On 4th Aug., my case was in Zhejiang Provincial Peoples hospital. They gave me a case with a subclinical RCA long lesion and a critical L Cx mid, and prox lesion. I did the L Cx lesions first and implanted a long Endeavor Resolute stent. I wanted to IVUS or FFR the 50% RCA long lesion and was told that the patient had no funds for this. So I had to tell the panel sitting in Conference hall that I was not happy to stent the artery without IVUS or FFR evaluation. They agreed and so I stopped. In China, the social insurance will pay 40% of the overall cost and the patient had to pay the rest of 60%. I gave my talk in the conference and also acted as a moderator for the session in the afternoon of 4th Aug.

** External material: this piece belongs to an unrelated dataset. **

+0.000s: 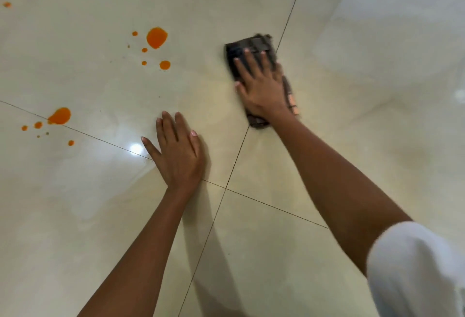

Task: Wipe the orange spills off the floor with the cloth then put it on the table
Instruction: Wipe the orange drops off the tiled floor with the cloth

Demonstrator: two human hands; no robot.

I left Hangzhou for Shanghai on 5th morning, to return to KLIA on 5th afternoon. I miss the LCW / LD badminton match as I was somewhere over the South China Sea.
All in all, it was a bit tiring but very educational for me. Obviously, Tianjin No 1 hospital, and Zhejiang Provincial Peoples Hospital were busy and well equipped, doing alot and good work. Some hospitals are weaker, and had limitations. They are running very fast to get there, but it is a big country and needs time. However, their system allows more centralised care and better organisation, whereas, ours seemed to be fragmented, and each one starts a center as they wish. The Tianjin No 1 hospital and the Zhejiang Provincial Hospital are doing 2-3,000 cases a year. China is doing 300,000 cases a year. How not to be good. Here, we have some centers doing less than 20 cases a month. How to maintain standard for staff and doctor.

                     At conference hotel, Hangzhou, with my host before going to Shanghai airport.

It is truly a learning experience for me. I enjoyed it.